Note: In the original recipe, Mom only used chile ancho. I like to add a mix of peppers to mine. Chef’s choice.You will see as you scroll down the darker version with all chile ancho peppers. To prepare a smaller portion of this recipe, you can use boneless pork country-style ribs. And just use half of all the other ingredients listed.
1. Remove the stems and seeds from the dried peppers, transfer them to a large sauce pan. Cover with water, bring to a boil, reduce heat and cook for 10 minutes. Remove from heat and let stand in water.
2. In a large heavy pot, preheat 3 to 4 tablespoons of oil to medium/high heat for 5 minutes. While the oil preheats, season the pork with cumin, granulated garlic, pepper and salt. Sear the seasoned pork in the hot oil, turning as needed. You want to sear and brown the the pork at a high heat until it gets nice and brown in most spots.
3. While the pork is cooking, check on the peppers soaking in the hot water, stir them a little, so they soak evenly. When it’s time, drain the peppers and transfer to the blender, add oregano, 1 teaspoon of salt and about 2 cups of chicken broth, blend on high until smooth, set aside. For a smoother sauce, strain it using a wire mesh strainer.
4. Add the onions and minced garlic to the pork and cook for a few minutes.

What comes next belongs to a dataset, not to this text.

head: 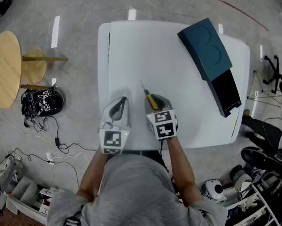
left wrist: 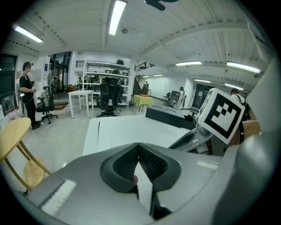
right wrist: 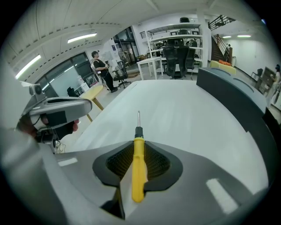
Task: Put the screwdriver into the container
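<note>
A screwdriver point(head: 150, 99) with a yellow handle and a thin metal tip lies along my right gripper point(head: 155, 102), whose pads are shut on the handle point(right wrist: 138, 163). The tip points out over the white table point(head: 137, 45), toward the far side. The container point(head: 211, 56) is a dark teal box with a black open end, lying slanted at the table's far right; in the right gripper view the container point(right wrist: 232, 94) is ahead to the right. My left gripper point(head: 121, 102) rests beside the right one near the front edge, its pads point(left wrist: 131, 163) together with nothing between them.
A round wooden side table point(head: 4, 67) stands on the floor to the left, with a black device and cables point(head: 43, 101) beside it. Shelving and gear point(head: 251, 200) crowd the lower right. A person point(right wrist: 102, 68) stands far off by desks and chairs.
</note>
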`<state>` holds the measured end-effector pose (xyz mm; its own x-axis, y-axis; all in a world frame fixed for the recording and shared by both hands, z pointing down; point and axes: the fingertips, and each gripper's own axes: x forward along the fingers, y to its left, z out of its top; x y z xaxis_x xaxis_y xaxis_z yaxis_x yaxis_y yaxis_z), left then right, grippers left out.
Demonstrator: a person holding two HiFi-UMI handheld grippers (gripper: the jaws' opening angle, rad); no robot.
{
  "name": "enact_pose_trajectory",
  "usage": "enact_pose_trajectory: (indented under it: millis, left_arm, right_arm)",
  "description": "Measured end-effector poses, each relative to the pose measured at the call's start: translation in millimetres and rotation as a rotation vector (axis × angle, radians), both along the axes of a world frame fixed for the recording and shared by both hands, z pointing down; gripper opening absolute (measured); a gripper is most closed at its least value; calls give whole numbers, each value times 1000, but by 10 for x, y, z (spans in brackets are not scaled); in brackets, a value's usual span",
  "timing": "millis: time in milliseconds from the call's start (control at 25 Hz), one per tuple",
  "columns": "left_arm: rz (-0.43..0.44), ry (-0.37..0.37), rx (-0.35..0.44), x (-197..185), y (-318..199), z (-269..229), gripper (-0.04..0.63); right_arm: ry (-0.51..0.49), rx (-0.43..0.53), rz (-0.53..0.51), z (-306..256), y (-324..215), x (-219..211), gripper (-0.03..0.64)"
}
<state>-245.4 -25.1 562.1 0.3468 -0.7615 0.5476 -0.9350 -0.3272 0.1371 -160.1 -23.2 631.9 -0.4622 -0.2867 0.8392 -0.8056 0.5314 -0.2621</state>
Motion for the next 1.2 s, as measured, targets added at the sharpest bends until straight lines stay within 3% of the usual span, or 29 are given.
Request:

Add all of the sauce from the blender to the pork and another 2 cups of broth, stir well to combine. Taste for salt, lower the heat and cook for a good 1½ to 2 hours, adding a little more stock if needed. Fry the potatoes until crisp and golden while the pork finishes cooking. Add to pork during the last 15 minutes of cooking. Heat just until warmed through. This was one of my mom’s signature dishes … always served with warm, homemade flour tortillas.
Here is a picture from my trip to Monterrey, Mexico. While visiting my family, I prepared a large cazuela of Asado de Puerco-Chile Colorado for the family reunion.
I wanted to add these new pictures to show the difference in color using only chile ancho. The older the peppers are, the darker the sauce will be. I only used chile ancho this time, no other peppers.
People often ask, why add the potatoes? Why not? As far back as I can remember, my Mom always added them in. It’s so delicious to have that tender, saucy pork with a crispy potato in the mix.
If you are fortunate enough to live where the chile ancho is abundant and fresh, you will yield a brighter red sauce. As the peppers age, they get darker and are not as soft, yielding a darker sauce as well.
For this day, I had a few large pork chops left from a previous recipe. After I braised them in the sauce for 3 1/2 hours, I sliced them into smaller piece uniform with the potatoes. Older peppers, darker sauce.
I wanted to show the filling with no toppings so you could really see what the color should look like. Felt like my parents were right there enjoying this meal with me.